#### ABOUT THIS TASK
Once the line containing "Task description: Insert" has been copied, stop; copy every line before it exactly, beginning with the first line of the material below.

#### DATASET CONTENT

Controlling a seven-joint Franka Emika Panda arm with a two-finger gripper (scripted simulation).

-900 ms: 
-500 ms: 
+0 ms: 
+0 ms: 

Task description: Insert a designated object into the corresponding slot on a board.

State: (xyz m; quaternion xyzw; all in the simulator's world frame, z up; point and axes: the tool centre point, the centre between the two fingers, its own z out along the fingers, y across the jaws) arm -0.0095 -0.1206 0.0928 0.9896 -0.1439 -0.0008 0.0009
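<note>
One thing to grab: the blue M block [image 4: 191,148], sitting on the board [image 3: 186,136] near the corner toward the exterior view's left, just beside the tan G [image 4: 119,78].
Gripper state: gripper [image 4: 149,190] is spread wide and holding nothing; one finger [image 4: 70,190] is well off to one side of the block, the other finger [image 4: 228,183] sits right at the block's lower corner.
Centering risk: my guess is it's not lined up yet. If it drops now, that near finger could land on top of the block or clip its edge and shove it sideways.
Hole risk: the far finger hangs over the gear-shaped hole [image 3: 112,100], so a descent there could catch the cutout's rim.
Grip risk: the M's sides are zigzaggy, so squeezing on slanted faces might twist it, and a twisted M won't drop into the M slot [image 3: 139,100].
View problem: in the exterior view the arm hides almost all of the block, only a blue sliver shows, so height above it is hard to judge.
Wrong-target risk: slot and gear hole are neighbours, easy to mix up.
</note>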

#### REPLY
Controlling a seven-joint Franka Emika Panda arm with a two-finger gripper (scripted simulation).

-900 ms: 
-500 ms: 
+0 ms: 
+0 ms: 

Task description: Insert a designated object into the corresponding slot on a board.

That makes the output complete.